08 May 2007

Holding out for those conjugal visits

convicted serial killer Carl Williams who will *fingers crossed* leave jail in a pine box (theage)

They say Victoria is called "The Garden State" because there are so many underworld figures buried beneath its soil to make it so green. I'm not so sure that's right-- based on a few theories (not the least of which is the long-term drought and Stage 4 water restrictions we're on at the moment) and the fact that, let's be rilll, it's more of an urban legend. But I will admit I was shocked at the level of violence this state has produced stemming from organised crime.

I saw Chopper when I was 20 in my attempt to view all seminal Aussie movies* during my stint in Adelaide , but I didn't realise how the "Gangland" violence between 1999 and 2003 pervaded the psyche of Melburnians, how 27 people were killed all up, and the fact that one murder occured in front of a youth footy clinic.

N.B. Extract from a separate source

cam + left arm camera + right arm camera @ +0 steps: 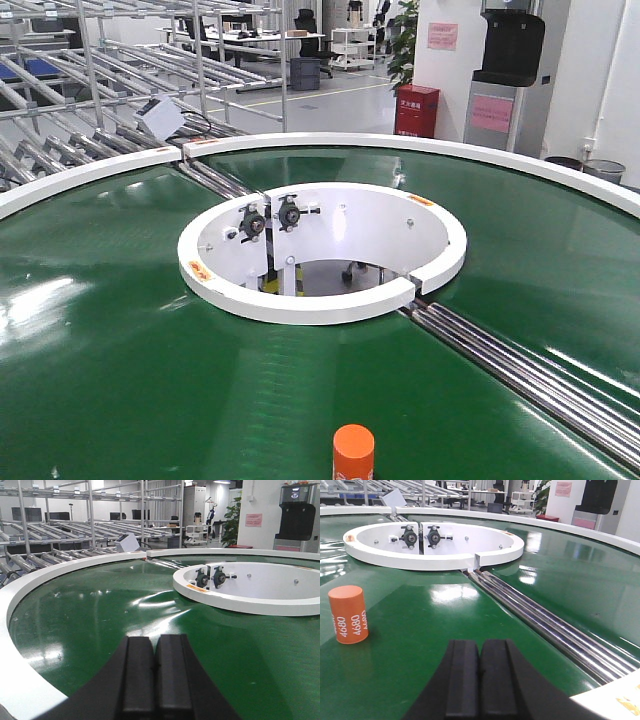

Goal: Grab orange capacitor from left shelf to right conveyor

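Orange capacitor [349,614] upright on the dark-green belt of the right conveyor [120,360], white "4680" printed down its side, free of any grip. Seen from the front camera, standing at the near edge of the belt [353,452], on the near side of the white inner ring [300,300], with open belt between the two. Seen from the right wrist camera, on the same side of the inner ring [435,560], off to the left of the right gripper [480,680] and apart from it; nothing touching it.

Right gripper: jaws pressed together, the two black pads meeting along a thin seam, nothing pinched between them, held low over the belt. Metal rollers [545,625] running from the gap in the inner ring out toward the white outer rim, passing to the right of the gripper.

Left gripper [156,680]: jaws likewise closed pad against pad, empty, over bare green belt, with the inner ring [240,600] ahead and to the right and the white outer rim [30,690] curving past close on the left.

Beyond the far rim, a steel roller rack [60,555] with a small grey box [127,542] at its edge. Also past the far rim, a red cabinet [416,110] and a black-and-grey machine [508,70].
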Controlling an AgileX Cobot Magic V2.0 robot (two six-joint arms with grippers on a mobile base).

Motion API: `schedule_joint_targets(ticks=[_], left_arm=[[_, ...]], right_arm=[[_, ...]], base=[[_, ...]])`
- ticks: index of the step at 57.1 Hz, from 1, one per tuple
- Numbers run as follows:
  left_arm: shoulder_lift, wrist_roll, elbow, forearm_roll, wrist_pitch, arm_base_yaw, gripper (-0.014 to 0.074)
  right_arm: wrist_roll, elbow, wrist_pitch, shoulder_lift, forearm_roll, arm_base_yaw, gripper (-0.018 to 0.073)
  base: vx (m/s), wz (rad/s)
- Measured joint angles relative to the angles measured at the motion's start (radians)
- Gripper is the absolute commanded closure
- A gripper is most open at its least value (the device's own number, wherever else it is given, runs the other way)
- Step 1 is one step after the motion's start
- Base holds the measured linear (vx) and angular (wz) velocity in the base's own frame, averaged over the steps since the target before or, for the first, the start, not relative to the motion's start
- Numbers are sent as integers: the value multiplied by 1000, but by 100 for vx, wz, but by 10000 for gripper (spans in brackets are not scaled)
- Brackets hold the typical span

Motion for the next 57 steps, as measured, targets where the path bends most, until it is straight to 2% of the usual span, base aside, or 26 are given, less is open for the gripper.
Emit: schedule_joint_targets(ticks=[32, 41, 57], left_arm=[[0, 0, 0, 0, 0, 0, 602], [0, 0, 0, 0, 0, 0, 602], [0, 0, 0, 0, 0, 0, 602]], right_arm=[[10, 3, -39, -32, 0, 0, 571], [84, 3, -40, -32, -84, 0, 571], [106, 3, -40, -32, -95, 0, 568]], base=[[0, 0], [0, 0], [0, 0]])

Still, apparently some chicks dig these men that were responsible. And not in the AC Slater superficially bad boy sense, but in the Jason from Laguna Beach/Pete Dougherty/drugged out sense bordering on the allure of Tony Soprano/full-on murderer sense. GIRLS! What the crap? I read a long article in Good Weekend last winter about the lawyer Zarah Garde-Wilson and her willingness to help obviously helpless and/or pathetic men. The writer attempted to make sense of why she chose her particularly sordid bedfellows by exploring her past, but when it came right down to it, there was really no satisfying explanation. Normal girl, normal--down right privileged-- upbringing, and straight down the path of low-cut tanks and Louis Vitton sunnies on her way to court to defend a known murderer or drug dealer.

And how did Carl Williams snag the blonde babe while he was in court? His estranged wife is all beanie-wearing/converting to Islam/yelling at everyone/nutbag, and this gorgeous, young blonde girl rocks up to court to lend support to a man about to be sentenced to life? LADIES, WHAT IS THE APPEAL (no court humour pun intended)? Is it Williams' babyface? Is it the stacks of cash buried under the shed? These men are MURDERERS. Nothing more and nothing less.


*The Castle was ticked off at age 17; Picnic at Hanging Rock and Gallipoli (pre anti-Semite Mel) are waiting in the wings; I've physically MET Kenny at the Sunshine cinema (BEAT IT); and I've seen every episode of Kath and Kim (plus special features, deleted scenes, and the telemovie). I could go on, but I feel I have the major films covered.